Tuesday, January 29, 2008

Orange plans DRM-free mobile music rentals

The UK branch of European cellular provider Orange hopes to have music rental services on its handsets without copy protection in as little as half a year, the company's music product director Brenda O’Connell says. Speaking at the MIDEM mobile conference, O'Connell explains that the digital rights management (DRM) that locks down tracks varies widely between computers and cellphones, making it all but impractical to have a unified but device-independent music service without removing DRM entirely. "We’re... very concerned about the fact that customers are really rejecting DRM," the Orange official says. "We want to launch not only a la carte services but subscription-based services, rental models. DRM is what’s holding us back at this point." O'Connell does not say how Orange would expect an unprotected rental service to work through conventional means, as the concept would expose any temporary files to illegal copying while they exist on the handset. One proposal, however, would see all content stored on Orange servers, allowing users to stream the music as often as they like while in range of a 3G wireless connection.

Omnifone's MusicStation service uses a similar concept today but uses protect files on the customer's phone as a form of local cache that permits listening to some music when the cellular link is switched off. Regardless of implementation, Orange content senior VP Herve Payan believes his firm should have all major labels onboard for the concept "in the next six months," but that only about 100 handsets available in the world today would be technically capable of supporting such a service. None of these have been named so far.
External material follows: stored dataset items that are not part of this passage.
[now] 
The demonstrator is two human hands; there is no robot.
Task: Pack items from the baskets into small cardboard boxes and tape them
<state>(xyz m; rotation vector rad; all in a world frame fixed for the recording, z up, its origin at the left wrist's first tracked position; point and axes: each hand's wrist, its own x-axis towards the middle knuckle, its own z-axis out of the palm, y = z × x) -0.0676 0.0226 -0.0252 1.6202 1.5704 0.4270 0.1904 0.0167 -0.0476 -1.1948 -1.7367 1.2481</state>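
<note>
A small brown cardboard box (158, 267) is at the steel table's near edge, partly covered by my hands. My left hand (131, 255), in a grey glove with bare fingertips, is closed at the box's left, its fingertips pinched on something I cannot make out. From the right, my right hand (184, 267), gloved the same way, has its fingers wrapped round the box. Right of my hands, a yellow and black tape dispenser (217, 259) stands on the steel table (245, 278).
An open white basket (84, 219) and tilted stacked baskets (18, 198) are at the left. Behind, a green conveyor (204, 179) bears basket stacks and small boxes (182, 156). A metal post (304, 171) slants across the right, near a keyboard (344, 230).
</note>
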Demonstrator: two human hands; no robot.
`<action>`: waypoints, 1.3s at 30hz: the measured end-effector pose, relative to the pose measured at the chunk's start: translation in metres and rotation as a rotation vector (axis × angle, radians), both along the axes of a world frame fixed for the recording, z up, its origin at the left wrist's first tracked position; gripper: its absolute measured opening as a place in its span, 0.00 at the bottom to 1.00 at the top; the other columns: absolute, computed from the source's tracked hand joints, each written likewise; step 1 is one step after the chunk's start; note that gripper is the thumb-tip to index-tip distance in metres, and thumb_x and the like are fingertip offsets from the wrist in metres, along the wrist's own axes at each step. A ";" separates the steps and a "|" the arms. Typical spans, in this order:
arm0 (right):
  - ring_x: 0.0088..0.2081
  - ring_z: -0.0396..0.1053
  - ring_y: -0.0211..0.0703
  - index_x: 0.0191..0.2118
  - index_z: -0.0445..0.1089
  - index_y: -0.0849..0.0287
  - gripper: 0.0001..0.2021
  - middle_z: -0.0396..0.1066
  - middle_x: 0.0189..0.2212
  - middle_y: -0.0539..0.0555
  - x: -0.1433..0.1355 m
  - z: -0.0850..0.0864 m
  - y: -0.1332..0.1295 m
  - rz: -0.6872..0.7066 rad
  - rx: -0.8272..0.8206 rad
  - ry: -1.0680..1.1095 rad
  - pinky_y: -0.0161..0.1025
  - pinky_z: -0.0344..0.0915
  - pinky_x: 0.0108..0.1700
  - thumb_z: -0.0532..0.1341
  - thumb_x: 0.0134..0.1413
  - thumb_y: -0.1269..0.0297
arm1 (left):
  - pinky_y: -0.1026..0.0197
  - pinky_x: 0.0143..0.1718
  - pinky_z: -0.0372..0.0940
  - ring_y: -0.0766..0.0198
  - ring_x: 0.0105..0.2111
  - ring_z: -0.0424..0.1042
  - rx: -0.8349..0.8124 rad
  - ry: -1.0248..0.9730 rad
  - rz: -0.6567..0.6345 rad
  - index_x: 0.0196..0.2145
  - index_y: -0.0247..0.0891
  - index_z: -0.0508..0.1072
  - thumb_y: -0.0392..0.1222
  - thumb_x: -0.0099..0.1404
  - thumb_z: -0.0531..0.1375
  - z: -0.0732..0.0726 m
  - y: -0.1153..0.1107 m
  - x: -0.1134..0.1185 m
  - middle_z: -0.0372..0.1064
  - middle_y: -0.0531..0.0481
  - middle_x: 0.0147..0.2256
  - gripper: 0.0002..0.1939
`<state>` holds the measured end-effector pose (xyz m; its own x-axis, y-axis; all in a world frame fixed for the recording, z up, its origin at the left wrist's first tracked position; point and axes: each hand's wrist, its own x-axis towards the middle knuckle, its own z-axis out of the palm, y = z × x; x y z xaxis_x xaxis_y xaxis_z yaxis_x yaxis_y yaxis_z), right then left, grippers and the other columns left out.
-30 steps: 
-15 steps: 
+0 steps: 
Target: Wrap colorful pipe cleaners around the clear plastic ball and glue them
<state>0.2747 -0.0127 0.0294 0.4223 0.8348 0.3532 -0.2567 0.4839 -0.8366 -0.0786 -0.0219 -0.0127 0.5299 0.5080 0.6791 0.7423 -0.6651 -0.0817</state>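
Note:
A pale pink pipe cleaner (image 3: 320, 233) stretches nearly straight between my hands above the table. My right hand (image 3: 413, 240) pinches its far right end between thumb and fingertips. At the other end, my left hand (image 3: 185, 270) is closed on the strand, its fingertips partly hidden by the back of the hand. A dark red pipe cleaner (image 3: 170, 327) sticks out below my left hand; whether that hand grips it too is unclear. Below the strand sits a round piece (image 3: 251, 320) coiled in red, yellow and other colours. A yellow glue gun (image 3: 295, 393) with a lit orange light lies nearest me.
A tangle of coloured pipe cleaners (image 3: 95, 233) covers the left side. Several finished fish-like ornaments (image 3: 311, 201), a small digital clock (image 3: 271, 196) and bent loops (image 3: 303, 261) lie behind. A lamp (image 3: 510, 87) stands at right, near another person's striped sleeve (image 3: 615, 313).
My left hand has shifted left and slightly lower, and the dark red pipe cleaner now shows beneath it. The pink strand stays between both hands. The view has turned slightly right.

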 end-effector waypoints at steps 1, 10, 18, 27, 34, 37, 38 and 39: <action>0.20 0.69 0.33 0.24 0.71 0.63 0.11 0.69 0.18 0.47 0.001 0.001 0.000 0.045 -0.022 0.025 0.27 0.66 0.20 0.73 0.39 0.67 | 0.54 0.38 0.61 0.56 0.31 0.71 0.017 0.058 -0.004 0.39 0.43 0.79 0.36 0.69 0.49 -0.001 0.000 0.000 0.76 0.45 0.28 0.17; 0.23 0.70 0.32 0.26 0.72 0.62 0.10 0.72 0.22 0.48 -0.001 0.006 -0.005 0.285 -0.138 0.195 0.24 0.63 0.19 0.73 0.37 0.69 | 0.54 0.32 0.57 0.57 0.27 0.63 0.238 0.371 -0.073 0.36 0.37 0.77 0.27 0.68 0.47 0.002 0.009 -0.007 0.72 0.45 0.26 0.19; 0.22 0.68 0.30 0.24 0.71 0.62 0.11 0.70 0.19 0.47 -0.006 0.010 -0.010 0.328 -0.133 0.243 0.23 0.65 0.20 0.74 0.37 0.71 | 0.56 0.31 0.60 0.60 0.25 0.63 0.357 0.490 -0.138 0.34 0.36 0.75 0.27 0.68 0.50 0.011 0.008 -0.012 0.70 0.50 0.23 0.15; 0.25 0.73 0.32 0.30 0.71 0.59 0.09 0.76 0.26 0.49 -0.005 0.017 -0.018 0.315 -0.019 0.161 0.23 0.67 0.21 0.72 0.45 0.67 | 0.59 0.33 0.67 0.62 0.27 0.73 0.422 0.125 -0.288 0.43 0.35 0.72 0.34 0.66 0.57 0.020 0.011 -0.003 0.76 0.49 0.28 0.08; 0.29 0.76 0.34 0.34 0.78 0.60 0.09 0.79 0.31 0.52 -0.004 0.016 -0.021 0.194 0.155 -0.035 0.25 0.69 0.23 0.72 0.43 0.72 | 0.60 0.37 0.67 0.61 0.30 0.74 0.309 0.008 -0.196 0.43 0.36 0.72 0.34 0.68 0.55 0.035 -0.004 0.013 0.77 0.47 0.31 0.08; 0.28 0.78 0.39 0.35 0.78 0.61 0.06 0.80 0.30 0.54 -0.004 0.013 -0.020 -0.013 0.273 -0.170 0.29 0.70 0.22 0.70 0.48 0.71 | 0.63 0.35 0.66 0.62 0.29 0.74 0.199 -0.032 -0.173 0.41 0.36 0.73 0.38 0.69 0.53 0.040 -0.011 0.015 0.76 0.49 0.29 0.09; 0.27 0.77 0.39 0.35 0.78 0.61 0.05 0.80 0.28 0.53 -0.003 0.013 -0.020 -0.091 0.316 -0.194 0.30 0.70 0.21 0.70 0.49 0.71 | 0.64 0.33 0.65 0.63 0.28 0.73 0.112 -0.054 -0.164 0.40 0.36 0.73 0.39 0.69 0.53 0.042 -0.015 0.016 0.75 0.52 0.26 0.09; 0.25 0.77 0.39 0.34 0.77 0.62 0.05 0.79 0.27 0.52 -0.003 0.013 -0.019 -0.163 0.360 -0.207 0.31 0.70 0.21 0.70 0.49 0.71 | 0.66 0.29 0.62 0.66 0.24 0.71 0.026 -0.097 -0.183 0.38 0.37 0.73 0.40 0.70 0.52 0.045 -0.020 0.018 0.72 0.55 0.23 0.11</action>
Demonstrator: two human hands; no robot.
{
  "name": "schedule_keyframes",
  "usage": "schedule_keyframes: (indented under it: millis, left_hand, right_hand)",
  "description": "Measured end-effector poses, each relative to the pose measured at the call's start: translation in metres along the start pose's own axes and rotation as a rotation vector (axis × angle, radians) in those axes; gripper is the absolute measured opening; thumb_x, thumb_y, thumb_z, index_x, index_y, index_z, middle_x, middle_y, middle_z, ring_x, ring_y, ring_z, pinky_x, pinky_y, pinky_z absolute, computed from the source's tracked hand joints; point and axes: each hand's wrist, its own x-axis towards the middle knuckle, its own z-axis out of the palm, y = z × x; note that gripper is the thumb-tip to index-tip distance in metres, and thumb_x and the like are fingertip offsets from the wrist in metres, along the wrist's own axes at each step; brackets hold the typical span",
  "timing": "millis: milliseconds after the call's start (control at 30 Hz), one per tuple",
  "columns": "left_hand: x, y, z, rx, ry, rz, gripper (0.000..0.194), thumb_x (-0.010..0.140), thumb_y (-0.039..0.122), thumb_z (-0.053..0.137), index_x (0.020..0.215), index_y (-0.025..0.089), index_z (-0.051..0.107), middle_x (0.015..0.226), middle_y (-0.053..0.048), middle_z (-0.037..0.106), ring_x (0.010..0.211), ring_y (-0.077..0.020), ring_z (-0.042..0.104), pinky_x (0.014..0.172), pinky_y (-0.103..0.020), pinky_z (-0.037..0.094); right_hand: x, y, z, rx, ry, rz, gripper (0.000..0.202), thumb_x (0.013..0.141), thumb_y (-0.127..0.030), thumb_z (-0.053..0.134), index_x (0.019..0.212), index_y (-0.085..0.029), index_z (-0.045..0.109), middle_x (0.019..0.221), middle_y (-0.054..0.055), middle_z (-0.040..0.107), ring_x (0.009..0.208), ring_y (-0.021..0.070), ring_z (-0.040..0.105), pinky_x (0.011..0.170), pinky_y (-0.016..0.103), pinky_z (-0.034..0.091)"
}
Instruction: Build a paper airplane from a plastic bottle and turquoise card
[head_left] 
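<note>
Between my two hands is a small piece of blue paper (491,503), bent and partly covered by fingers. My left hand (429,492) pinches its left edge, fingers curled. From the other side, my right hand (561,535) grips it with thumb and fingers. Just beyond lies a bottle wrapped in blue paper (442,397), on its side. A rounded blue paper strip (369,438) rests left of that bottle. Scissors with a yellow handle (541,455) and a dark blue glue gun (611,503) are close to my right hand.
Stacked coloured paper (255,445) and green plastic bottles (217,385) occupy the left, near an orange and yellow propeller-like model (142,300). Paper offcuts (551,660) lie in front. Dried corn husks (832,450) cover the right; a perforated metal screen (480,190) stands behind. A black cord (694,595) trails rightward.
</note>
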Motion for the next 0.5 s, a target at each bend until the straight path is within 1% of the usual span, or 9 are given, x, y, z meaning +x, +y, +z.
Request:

Separately, Payan also describes recent decisions with specific handset makers and notes that Orange agreed to unlimited data plans for Apple's iPhone in part because of its automatic bridging between EDGE cellular data and Wi-Fi, which makes a data cap impractical. "It is very important to have not just an iPhone but unlimited data because the device goes from mobile to Wi-Fi without telling you - if you don’t have an unlimited data subscription the bill can be quite costly," he says. The executive also notes that Orange is not averse to maintaining separate, copy-protected stores such as Nokia's Music Store at the same time. The carrier is in talks with Nokia to ensure that the store is an option but is clearly separate from whatever Orange offers, Payan adds.